Read through the listing and copy every line that contains the word "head".

::::::

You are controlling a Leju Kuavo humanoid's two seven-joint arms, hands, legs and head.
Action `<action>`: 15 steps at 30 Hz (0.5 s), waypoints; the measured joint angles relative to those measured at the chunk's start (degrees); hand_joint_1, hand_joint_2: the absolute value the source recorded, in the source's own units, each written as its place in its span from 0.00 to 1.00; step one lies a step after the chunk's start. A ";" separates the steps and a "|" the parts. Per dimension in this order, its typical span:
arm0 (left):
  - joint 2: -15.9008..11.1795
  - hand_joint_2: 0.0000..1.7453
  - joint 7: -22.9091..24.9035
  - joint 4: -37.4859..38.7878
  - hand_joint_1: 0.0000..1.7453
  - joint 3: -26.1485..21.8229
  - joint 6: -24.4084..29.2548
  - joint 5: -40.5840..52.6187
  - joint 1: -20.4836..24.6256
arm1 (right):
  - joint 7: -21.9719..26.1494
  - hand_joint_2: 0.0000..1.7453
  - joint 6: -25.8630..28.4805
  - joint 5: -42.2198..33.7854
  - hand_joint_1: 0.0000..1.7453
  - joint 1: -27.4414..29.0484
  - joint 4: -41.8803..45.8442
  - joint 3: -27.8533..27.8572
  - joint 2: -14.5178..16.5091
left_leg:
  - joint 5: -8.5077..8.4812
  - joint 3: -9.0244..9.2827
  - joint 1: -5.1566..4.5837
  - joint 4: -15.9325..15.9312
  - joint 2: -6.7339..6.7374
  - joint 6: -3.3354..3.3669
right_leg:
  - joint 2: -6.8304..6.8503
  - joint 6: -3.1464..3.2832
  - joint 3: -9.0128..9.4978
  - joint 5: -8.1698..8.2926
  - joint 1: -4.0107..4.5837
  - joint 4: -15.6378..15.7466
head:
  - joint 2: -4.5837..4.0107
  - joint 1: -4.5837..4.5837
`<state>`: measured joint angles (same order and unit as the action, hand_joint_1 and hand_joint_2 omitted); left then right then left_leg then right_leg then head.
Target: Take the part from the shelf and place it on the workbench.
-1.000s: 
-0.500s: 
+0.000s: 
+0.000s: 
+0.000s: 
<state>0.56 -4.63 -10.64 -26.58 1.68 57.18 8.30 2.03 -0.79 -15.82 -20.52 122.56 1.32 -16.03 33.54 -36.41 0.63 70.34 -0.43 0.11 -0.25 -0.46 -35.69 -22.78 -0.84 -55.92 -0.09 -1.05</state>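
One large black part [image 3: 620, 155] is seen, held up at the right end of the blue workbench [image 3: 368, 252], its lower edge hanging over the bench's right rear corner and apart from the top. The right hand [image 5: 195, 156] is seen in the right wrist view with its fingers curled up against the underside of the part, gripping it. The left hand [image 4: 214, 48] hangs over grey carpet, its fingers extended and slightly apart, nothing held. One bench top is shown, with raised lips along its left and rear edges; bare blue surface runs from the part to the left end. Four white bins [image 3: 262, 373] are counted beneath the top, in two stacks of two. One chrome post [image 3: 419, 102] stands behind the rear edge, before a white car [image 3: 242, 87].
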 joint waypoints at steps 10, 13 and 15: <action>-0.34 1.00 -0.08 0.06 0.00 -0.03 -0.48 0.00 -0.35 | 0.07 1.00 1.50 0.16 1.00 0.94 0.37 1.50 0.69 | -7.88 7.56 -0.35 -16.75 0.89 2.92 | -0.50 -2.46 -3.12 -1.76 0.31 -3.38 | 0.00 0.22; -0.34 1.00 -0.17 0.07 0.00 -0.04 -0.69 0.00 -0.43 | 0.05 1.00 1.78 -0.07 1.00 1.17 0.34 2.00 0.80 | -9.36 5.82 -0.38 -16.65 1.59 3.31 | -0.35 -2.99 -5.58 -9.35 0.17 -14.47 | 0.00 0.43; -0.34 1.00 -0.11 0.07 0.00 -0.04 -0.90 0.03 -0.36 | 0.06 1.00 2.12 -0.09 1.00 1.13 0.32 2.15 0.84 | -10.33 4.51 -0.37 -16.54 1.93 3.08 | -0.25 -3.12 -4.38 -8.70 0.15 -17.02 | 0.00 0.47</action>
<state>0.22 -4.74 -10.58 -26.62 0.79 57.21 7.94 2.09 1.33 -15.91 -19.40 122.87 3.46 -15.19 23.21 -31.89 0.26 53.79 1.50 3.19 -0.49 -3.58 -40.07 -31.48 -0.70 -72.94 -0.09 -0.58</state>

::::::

=== Solution for this problem ===
You are controlling a Leju Kuavo humanoid's two seven-joint arms, hands, legs and head.
head:
`<state>`: measured joint angles (same order and unit as the action, hand_joint_1 and hand_joint_2 omitted); left then right then left_leg then right_leg then head.

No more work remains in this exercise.